O romancista Gary Shteyngart (Fracassinho) responde com tristeza ao telefonema da reportagem. “Philip Roth não teve par”, afirma Shteyngart, judeu emigrado da antiga União Soviética, que leu O Complexo de Portnoy na adolescência. “Para mim, foi um convite à liberdade. Até então, não sabia que era possível explorar coisas como sexo na vida judaica com aquela coragem.”

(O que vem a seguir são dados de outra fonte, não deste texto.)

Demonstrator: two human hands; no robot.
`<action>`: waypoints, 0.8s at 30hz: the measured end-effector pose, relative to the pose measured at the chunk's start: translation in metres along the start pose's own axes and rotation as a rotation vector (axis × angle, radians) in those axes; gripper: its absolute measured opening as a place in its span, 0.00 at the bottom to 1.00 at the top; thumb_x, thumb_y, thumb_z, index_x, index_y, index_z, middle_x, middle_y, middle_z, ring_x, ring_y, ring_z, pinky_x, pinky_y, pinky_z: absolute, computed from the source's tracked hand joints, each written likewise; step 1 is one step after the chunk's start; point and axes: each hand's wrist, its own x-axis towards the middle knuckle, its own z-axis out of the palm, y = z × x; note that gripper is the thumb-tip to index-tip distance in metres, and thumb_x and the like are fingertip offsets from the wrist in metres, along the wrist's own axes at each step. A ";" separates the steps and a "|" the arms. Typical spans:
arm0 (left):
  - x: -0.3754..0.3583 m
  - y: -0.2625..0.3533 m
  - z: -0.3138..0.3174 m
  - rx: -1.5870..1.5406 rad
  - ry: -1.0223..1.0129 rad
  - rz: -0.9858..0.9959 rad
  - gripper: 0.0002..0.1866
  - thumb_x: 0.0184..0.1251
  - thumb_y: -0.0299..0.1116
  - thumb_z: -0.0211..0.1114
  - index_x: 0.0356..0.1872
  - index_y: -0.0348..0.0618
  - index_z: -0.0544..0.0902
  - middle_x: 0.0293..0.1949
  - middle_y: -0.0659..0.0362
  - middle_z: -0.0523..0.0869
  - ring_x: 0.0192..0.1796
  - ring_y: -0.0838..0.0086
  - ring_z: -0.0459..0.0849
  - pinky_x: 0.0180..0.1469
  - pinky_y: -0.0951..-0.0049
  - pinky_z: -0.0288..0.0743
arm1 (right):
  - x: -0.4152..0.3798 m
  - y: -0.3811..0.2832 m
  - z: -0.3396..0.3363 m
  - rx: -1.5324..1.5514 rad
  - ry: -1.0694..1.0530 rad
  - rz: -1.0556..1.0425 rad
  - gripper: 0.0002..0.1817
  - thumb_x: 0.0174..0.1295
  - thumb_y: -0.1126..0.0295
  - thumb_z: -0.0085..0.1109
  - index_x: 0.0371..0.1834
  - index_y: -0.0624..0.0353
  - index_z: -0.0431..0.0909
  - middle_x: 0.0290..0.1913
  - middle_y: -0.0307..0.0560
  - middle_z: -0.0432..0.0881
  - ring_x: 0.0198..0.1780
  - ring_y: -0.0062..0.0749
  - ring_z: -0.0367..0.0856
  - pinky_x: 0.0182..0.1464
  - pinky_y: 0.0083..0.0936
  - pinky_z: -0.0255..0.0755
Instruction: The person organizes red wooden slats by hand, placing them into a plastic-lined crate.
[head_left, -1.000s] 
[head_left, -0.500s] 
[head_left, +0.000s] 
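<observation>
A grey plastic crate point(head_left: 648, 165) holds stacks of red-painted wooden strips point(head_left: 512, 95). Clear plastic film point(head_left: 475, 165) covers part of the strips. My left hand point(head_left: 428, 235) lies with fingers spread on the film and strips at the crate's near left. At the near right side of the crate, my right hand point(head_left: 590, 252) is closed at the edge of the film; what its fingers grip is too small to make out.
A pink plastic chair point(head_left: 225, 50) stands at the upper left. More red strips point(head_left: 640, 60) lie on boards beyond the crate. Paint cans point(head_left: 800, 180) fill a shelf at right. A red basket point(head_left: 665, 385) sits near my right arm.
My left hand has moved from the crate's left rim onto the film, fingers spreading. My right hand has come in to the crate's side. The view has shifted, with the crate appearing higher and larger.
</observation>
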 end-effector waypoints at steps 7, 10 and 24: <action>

Shteyngart não acredita que um novo Roth teria a mesma proeminência. “Ele apareceu na idade de ouro da literatura americana; estamos agora na de bronze. A literatura não pilota mais a vida cultural,” diz. “Mas não haveria Jerry Seinfeld ou Louis C.K. sem Roth,” ele sugere. “A bravura hoje parece se manifestar em comediantes. Portnoy seria grande material para comédia stand-up.”

As informações são do jornal O Estado de S. Paulo.